Quinclorac
- Names: Preferred IUPAC name 3,7-Dichloroquinoline-8-carboxylic acid

Identifiers
- CAS Number: 84087-01-4;
- 3D model (JSmol): Interactive image;
- ChEBI: CHEBI:81974;
- ChemSpider: 82837;
- ECHA InfoCard: 100.100.457
- KEGG: C18806;
- PubChem CID: 91739;
- UNII: 3J06V625EE;
- CompTox Dashboard (EPA): DTXSID6032641 ;

Properties
- Chemical formula: C_{10}H_{5}Cl_{2}NO_{2}
- Molar mass: 242.06 g·mol^{−1}

= Quinclorac =

Chemical compound

Quinclorac is an organic compound with the formula C9NH4Cl2CO2H. A colorless solid, it is soluble in hydrocarbons and alcohols. The compound is the carboxylic acid of 3,7-dichloroquinoline.

==Applications==
Quinclorac is an herbicide used primarily to control crabgrass. It is found in some household herbicides for lawn use. Most lawn maintenance companies use the product for the control of annual grass weeds like crabgrass.
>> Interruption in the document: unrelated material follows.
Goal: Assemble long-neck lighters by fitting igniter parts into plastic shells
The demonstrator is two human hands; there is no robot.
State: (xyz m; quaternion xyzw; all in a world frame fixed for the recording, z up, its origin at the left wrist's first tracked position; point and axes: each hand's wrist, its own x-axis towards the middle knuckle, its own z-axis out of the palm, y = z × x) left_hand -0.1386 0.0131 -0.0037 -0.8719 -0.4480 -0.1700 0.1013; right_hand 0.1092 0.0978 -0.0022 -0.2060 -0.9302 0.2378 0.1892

Quinclorac is a synthetic auxin.
Heap considers it to also have a cellulose herbicide action, although some studies show quinclorac to have no cellulose action.

==Regulation and registration==
Quinclorac is not approved to use in the European Union due to toxicity concerns.

==Resistance==
Resistance to quinclorac is of concern in soybean cultivation. In rice, Graminaceous resistance is produced by the cytochrome enzyme CYP81A6.